Consider the following Bayesian network:

A->C->E

A->D

B->D

Thus, the independence expressed in this Bayesian net are that

A and B are (absolutely) independent.

C is independent of B given A.

D is independent of C given A and B.

E is independent of A, B, and D given C.

Suppose that the net further records the following probabilities:

Prob(A=T) = 0.3

Prob(B=T) = 0.6

Prob(C=T|A=T) = 0.8

Prob(C=T|A=F) = 0.4

Prob(D=T|A=T,B=T) = 0.7

Prob(D=T|A=T,B=F) = 0.8

Prob(D=T|A=F,B=T) = 0.1

Prob(D=T|A=F,B=F) = 0.2

Prob(E=T|C=T) = 0.7

Prob(E=T|C=F) = 0.2

Some sample computations:

__First, create database tables a(p,a), b(p,b), c(p,c,a), d(p,d,a,b), e(p,e,c) with all probs filled in, including inferred ones like: Prob(A=F) = 0.7, ____Prob(D=F|A=F,B=F) = 0.8, etc.__ Prob(D=T)P(D=T) =

P(D=T,A=T,B=T) + P(D=T,A=T,B=F) + P(D=T,A=F,B=T) + P(D=T,A=F,B=F) =

P(D=T|A=T,B=T) P(A=T,B=T) + P(D=T|A=T,B=F) P(A=T,B=F) +

P(D=T|A=F,B=T) P(A=F,B=T) + P(D=T|A=F,B=F) P(A=F,B=F) =

(since A and B are independent absolutely)

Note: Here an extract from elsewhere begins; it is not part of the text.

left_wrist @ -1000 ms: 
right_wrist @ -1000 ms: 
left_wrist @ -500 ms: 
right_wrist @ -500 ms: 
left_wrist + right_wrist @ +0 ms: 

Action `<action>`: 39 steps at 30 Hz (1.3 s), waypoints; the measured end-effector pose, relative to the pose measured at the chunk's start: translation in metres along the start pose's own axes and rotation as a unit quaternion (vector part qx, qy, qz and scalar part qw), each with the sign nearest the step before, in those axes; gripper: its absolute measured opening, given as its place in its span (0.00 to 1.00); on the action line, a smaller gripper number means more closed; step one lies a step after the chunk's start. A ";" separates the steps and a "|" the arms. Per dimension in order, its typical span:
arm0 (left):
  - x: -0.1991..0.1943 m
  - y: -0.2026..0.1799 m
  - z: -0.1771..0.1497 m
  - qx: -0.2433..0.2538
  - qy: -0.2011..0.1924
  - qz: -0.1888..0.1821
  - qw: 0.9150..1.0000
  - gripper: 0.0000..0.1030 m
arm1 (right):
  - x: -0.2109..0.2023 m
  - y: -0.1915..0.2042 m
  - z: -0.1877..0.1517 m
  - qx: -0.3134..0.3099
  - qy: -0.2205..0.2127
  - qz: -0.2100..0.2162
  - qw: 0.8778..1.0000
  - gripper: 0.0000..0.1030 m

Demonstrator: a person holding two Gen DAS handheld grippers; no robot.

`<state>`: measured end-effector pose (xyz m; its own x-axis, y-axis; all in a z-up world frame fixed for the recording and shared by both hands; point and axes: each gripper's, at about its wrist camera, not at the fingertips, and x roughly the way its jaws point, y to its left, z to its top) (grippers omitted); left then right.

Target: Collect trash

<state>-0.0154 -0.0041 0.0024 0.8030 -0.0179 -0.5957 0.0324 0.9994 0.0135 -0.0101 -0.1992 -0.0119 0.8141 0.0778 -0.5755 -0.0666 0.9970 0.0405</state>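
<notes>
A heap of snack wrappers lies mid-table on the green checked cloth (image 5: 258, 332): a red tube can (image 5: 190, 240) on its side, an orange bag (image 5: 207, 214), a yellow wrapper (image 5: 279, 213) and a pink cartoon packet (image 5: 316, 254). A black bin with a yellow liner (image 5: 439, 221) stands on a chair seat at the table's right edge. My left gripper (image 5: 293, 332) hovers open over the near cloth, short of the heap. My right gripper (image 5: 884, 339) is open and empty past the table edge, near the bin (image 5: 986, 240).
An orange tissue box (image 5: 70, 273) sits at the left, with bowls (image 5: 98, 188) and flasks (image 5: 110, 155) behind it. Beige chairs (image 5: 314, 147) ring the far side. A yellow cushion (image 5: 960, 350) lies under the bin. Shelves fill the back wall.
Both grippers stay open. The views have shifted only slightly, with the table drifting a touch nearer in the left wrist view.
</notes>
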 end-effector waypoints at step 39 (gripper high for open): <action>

P(D=T|A=T,B=T) P(A=T) P(B=T) + P(D=T|A=T,B=F) P(A=T) P(B=F) +

P(D=T|A=F,B=T) P(A=F) P(B=T) + P(D=T|A=F,B=F) P(A=F) P(B=F) =

0.7*0.3*0.6 + 0.8*0.3*0.4 + 0.1*0.7*0.6 + 0.2*0.7*0.4 = 0.32

__Using SQL:__

__SELECT SUM(a.p*d.p*b.p) FROM a, d, b WHERE d.a=a.a AND d.b=b.b AND d.d='t'__

Prob(D=F,C=T)P(D=F,C=T) =P(D=F,C=T,A=T,B=T) + P(D=F,C=T,A=T,B=F) +

P(D=F,C=T,A=F,B=T) + P(D=F,C=T,A=F,B=F) =

P(D=F,C=T|A=T,B=T) P(A=T,B=T) + P(D=F,C=T|A=T,B=F) P(A=T,B=F) +

P(D=F,C=T|A=F,B=T) P(A=F,B=T) + P(D=F,C=T|A=F,B=F) P(A=F,B=F) =

(since C and D are independent given A and B)

P(D=F|A=T,B=T) P(C=T|A=T,B=T) P(A=T,B=T) + P(D=F|A=T,B=F) P(C=T|A=T,B=F) P(A=T,B=F) +

P(D=F|A=F,B=T) P(C=T|A=F,B=T) P(A=F,B=T) + P(D=F|A=F,B=F) P(C=T|A=F,B=F) P(A=F,B=F) =

(since C is independent of B given A and A and B are independent absolutely)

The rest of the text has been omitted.